- ASSIGNMENT
Skip any image you find and restate the rest of the data word for word.

- DATA EXTRACT
****************

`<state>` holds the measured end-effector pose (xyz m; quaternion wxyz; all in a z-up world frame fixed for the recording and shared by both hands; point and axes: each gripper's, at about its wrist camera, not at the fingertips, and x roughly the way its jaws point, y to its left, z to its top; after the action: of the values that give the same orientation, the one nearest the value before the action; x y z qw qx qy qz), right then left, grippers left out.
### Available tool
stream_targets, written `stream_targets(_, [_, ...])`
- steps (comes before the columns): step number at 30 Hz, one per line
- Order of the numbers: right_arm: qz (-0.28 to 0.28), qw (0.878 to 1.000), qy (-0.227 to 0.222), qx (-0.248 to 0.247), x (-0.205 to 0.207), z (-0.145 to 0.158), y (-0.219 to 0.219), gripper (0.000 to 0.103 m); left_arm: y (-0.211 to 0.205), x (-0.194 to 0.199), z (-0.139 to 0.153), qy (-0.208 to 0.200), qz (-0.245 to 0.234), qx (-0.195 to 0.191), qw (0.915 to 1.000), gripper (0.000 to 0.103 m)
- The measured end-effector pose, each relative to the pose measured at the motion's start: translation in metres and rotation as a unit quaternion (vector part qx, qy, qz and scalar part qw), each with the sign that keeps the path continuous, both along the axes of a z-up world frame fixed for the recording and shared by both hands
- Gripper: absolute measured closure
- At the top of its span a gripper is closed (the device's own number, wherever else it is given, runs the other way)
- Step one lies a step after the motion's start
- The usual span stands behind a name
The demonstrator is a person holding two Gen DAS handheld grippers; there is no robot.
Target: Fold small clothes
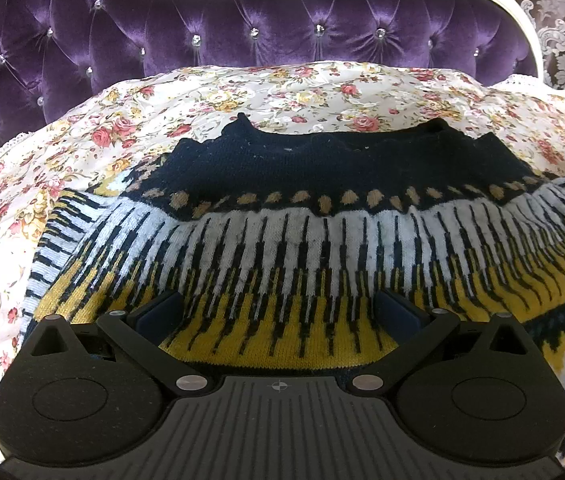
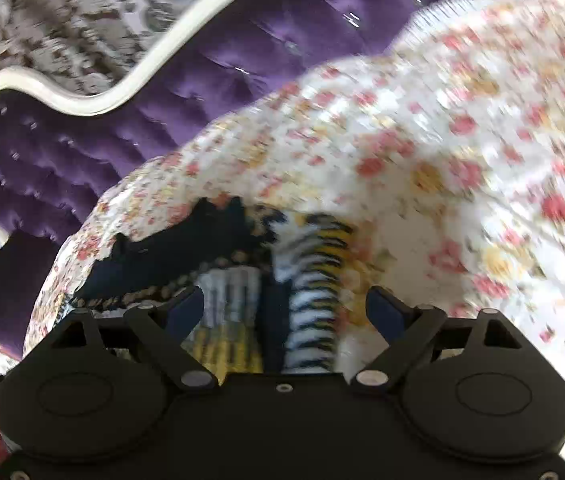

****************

- RESULT FOR THIS EXERCISE
`<state>` holds the measured end-effector pose (xyz m; quaternion wxyz; all in a z-up world frame fixed for the recording and shared by both hands; point and axes: each gripper's, at about its wrist camera, not at the fingertips, and x roughly the way its jaws point, y to its left, z to its top; after the action: of the values that give the same orientation, the one nearest the value before the action; x y z qw qx qy qz), right then left, grippers left out.
### Available tool
stream_targets, written `stream_targets(_, [_, ...])`
- steps (comes before the columns): step number at 30 Hz, one per line
- Order of the numbers: right_arm: qz (-0.28 to 0.28), qw (0.878 to 1.000), qy (-0.227 to 0.222), qx (-0.248 to 0.247), x (-0.205 to 0.207), z (-0.145 to 0.158), y (-0.219 to 0.219), gripper (0.000 to 0.103 m); left_arm: y (-0.211 to 0.205), x (-0.194 to 0.199), z (-0.139 to 0.153), qy (-0.208 to 0.200), qz (-0.245 to 0.234), qx (-0.195 to 0.191), qw (0.915 to 1.000), gripper (0.000 to 0.103 m)
- The measured end-effector pose, each relative to the pose measured at the motion's start: translation in metres and rotation as a unit quaternion (vector part qx, qy, qz and scalar part qw), each with the sign that keeps the path continuous, both along the axes of a z-up world frame fixed for the recording and shared by both hands
- Gripper: absolute measured closure
- At the top of its span a gripper is closed (the device's own number, wherever else it is given, runs the other way)
- Step one lies a step after the motion's start
- The usual span stands behind a name
The demonstrator is a person holding two Gen DAS handheld grippers; there is no robot.
Target: Fold small clothes

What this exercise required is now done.